Work instruction
In your transcription, keep every record exact and leave out the pictures.

Data items:
——————

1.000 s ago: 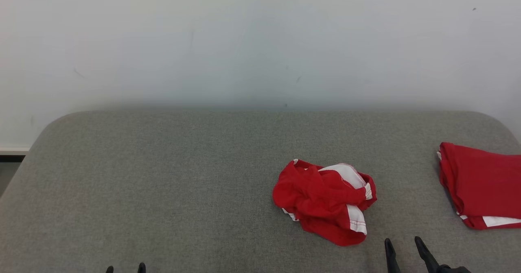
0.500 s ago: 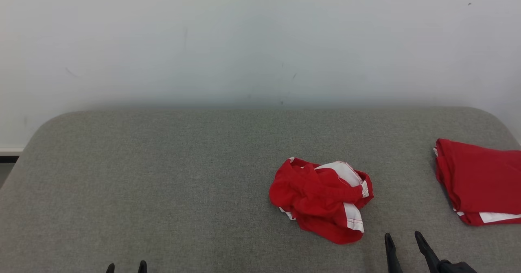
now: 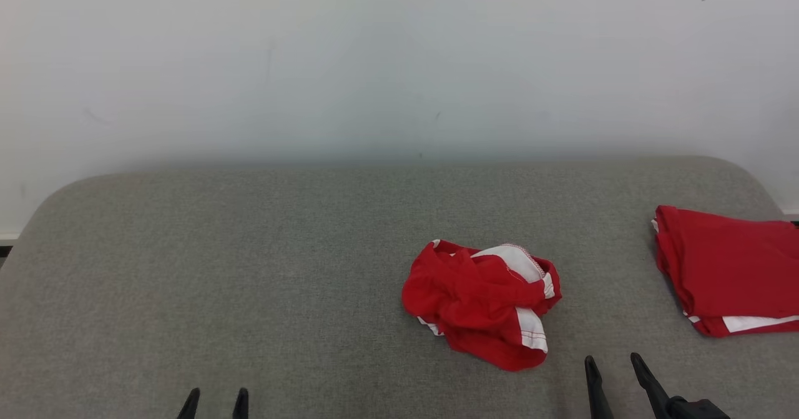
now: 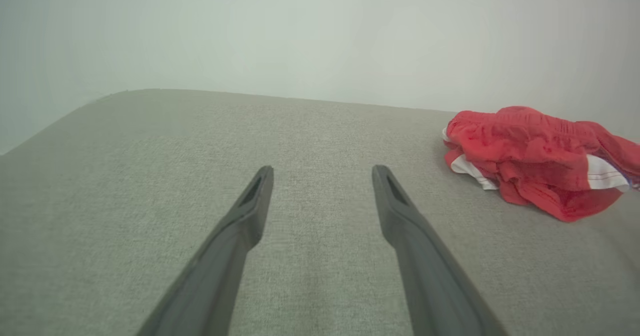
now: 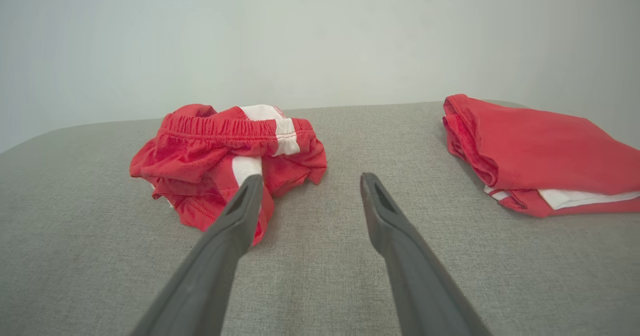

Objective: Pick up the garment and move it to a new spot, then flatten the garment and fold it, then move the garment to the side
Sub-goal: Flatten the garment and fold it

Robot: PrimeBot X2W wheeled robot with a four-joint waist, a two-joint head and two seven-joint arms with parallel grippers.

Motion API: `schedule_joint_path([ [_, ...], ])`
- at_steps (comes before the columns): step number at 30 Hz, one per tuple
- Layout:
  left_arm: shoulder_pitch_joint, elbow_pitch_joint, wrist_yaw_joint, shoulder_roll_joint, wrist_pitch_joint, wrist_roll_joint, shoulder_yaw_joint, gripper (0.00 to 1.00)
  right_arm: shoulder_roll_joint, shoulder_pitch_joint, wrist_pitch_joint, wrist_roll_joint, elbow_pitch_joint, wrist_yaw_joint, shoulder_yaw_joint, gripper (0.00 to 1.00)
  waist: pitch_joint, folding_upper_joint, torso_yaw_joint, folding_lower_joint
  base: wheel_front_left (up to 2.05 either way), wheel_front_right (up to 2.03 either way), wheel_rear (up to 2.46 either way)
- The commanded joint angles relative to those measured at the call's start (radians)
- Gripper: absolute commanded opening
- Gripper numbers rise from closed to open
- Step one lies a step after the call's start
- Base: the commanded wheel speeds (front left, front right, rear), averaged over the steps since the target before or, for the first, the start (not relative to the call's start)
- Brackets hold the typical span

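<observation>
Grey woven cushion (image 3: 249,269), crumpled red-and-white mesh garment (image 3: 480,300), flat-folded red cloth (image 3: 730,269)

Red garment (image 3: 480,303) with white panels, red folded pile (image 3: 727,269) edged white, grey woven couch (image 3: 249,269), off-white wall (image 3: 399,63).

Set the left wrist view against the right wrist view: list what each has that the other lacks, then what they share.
Left wrist view: the left claw, open, with bare grey cushion ahead of it. Right wrist view: the right claw, open, and a folded red garment lying to its right. Shared: the crumpled red-and-white garment, the cushion, the pale wall.
</observation>
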Motion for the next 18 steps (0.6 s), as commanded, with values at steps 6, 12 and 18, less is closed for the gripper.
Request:
schedule_joint_path([
  [6,-0.151,0.032,-0.001,0.058,0.021,-0.033,-0.151,1.00,-0.001,-0.019,0.008,-0.005,-0.003,-0.002,0.006,1.00,0.027,0.0000,-0.107,0.0000,0.00,0.00,0.00],
  [12,-0.305,0.048,0.000,0.090,0.101,-0.073,-0.296,1.00,-0.001,-0.033,0.015,-0.015,-0.012,-0.002,0.009,1.00,0.048,0.0000,-0.193,0.0000,0.00,0.00,0.00],
  [18,-0.483,0.071,0.000,0.096,0.176,-0.153,-0.486,1.00,-0.001,-0.039,0.017,-0.016,-0.018,-0.002,0.009,1.00,0.078,0.0000,-0.289,0.0000,0.00,0.00,0.00],
])
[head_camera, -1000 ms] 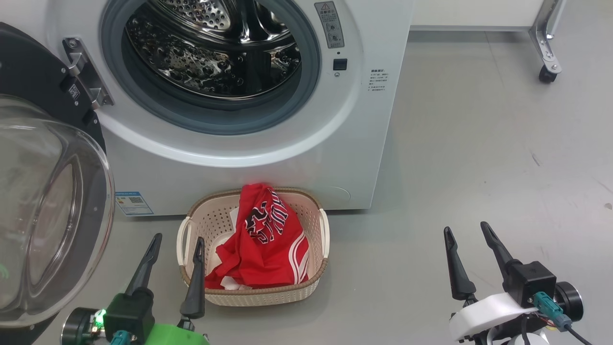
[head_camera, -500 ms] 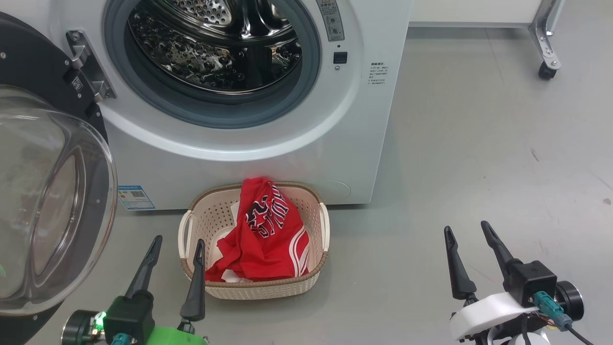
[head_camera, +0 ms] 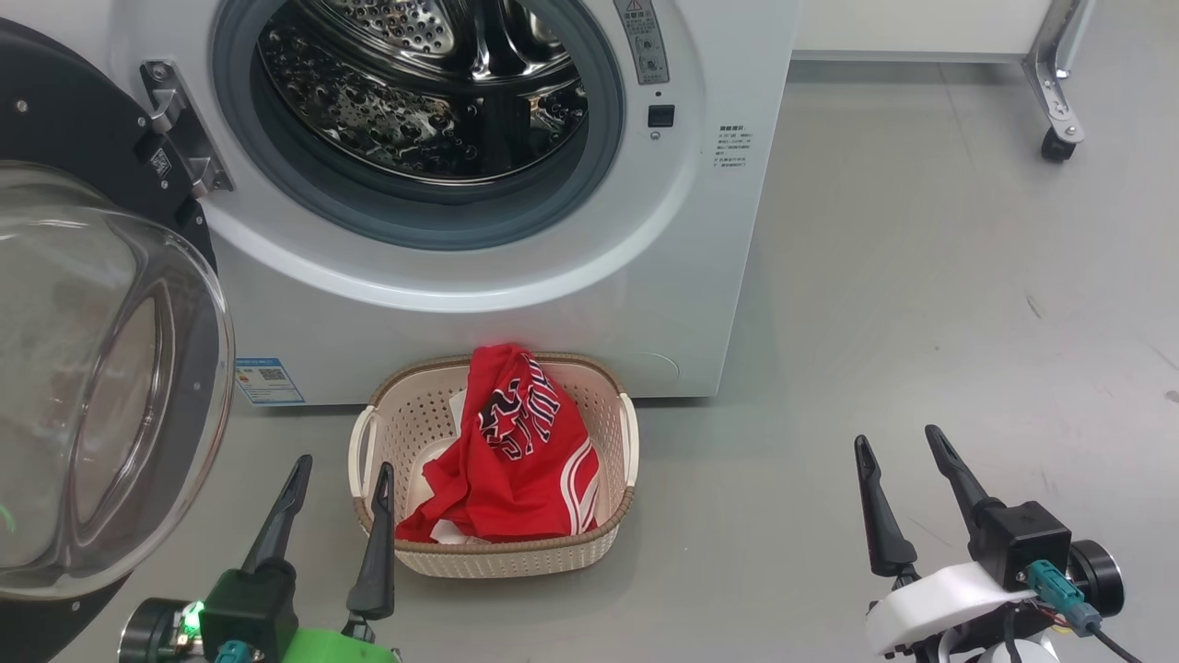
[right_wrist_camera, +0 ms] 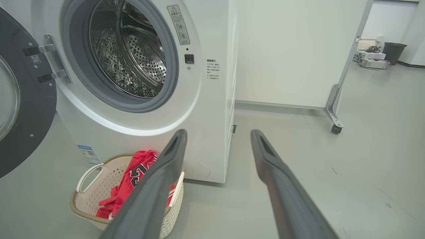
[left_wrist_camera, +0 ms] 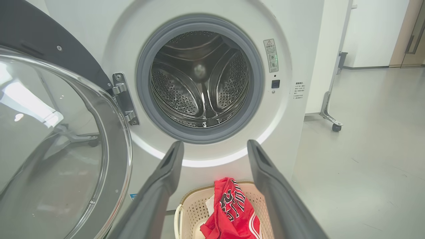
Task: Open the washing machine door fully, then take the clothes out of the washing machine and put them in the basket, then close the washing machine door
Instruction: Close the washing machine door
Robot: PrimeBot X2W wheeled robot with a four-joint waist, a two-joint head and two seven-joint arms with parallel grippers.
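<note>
Currently one basket [head_camera: 516, 546] holds the clothes [head_camera: 525, 460], while both the left gripper [head_camera: 344, 461] and right gripper [head_camera: 896, 435] gape empty.

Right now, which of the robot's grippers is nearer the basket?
Left. The left gripper is beside the basket's left rim; the right gripper is far off to its right.

Slim dark two-fingered left claw [head_camera: 344, 461] had long tapered fingers [head_camera: 276, 527], black block base, bright green moulded housing [head_camera: 341, 647], small lit green light [head_camera: 192, 615], teal connector. Matching right claw [head_camera: 896, 435] had black cube mount [head_camera: 1022, 539], white curved housing [head_camera: 930, 603], teal plug [head_camera: 1050, 582] with black cable, black round knob [head_camera: 1096, 575].
</note>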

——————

Written reply
1.000 s ago: 
0.500 s ago: 
now: 
now: 
now: 

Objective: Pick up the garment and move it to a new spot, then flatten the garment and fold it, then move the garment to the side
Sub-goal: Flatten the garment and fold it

Robot: PrimeBot X2W wheeled robot with a four-joint waist, a two-joint head and two seven-joint arms with parallel grippers.

Motion API: `schedule_joint_path([ [_, ...], ])`
- at_steps (comes before the columns): step number at 30 Hz, one per tuple
- Layout:
  left_arm: shoulder_pitch_joint, elbow_pitch_joint, wrist_yaw_joint, shoulder_roll_joint, wrist_pitch_joint, wrist_roll_joint, shoulder_yaw_joint, gripper (0.00 to 1.00)
  right_arm: shoulder_roll_joint, shoulder_pitch_joint, wrist_pitch_joint, wrist_roll_joint, elbow_pitch_joint, wrist_yaw_joint, shoulder_yaw_joint, gripper (0.00 to 1.00)
  waist: pitch_joint, folding_upper_joint, torso_yaw_joint, folding_lower_joint
  base: wheel_front_left (up to 2.05 either way), wheel_front_right (up to 2.03 either way), wheel_rear (up to 2.46 either way)
- The commanded joint angles relative to those measured at the call's start (radians)
- Gripper: absolute commanded opening
- Gripper numbers rise from closed to open
- Step one lies a step after the call's start
- Base: the commanded wheel speeds (front left, front right, rear), averaged over the steps since the target before or, for the first, the start (not relative to the call's start)
- Brackets hold the typical span

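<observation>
Grey woven cushion (image 3: 249,269), crumpled red-and-white mesh garment (image 3: 480,300), flat-folded red cloth (image 3: 730,269)

Red garment (image 3: 480,303) with white panels, red folded pile (image 3: 727,269) edged white, grey woven couch (image 3: 249,269), off-white wall (image 3: 399,63).

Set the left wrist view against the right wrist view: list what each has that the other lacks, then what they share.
Left wrist view: the left claw, open, with bare grey cushion ahead of it. Right wrist view: the right claw, open, and a folded red garment lying to its right. Shared: the crumpled red-and-white garment, the cushion, the pale wall.
</observation>
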Motion for the next 18 steps (0.6 s), as commanded, with values at steps 6, 12 and 18, less is closed for the gripper.
Request:
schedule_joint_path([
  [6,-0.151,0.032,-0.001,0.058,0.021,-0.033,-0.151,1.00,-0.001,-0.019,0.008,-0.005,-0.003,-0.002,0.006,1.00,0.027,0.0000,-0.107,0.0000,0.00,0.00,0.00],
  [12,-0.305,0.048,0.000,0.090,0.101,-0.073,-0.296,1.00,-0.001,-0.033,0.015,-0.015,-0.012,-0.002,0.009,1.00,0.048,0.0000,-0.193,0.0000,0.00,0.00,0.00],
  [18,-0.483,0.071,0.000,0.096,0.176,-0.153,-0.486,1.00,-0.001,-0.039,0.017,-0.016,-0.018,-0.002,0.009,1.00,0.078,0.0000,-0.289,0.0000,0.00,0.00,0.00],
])
[head_camera, -1000 ms] 
[head_camera, -500 ms] 
[head_camera, +0 ms] 
[right_wrist_camera, +0 ms] 
[left_wrist_camera, +0 ms] 
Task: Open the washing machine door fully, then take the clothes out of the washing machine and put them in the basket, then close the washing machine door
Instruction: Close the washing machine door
Robot: PrimeBot X2W wheeled robot with a four-joint waist, a two-joint head and two seven-joint arms with parallel grippers.
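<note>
Currently one basket [head_camera: 516, 546] holds the clothes [head_camera: 525, 460], while both the left gripper [head_camera: 344, 461] and right gripper [head_camera: 896, 435] gape empty.

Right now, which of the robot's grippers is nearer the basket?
Left. The left gripper is beside the basket's left rim; the right gripper is far off to its right.

Slim dark two-fingered left claw [head_camera: 344, 461] had long tapered fingers [head_camera: 276, 527], black block base, bright green moulded housing [head_camera: 341, 647], small lit green light [head_camera: 192, 615], teal connector. Matching right claw [head_camera: 896, 435] had black cube mount [head_camera: 1022, 539], white curved housing [head_camera: 930, 603], teal plug [head_camera: 1050, 582] with black cable, black round knob [head_camera: 1096, 575].
</note>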

The exercise was answered completely.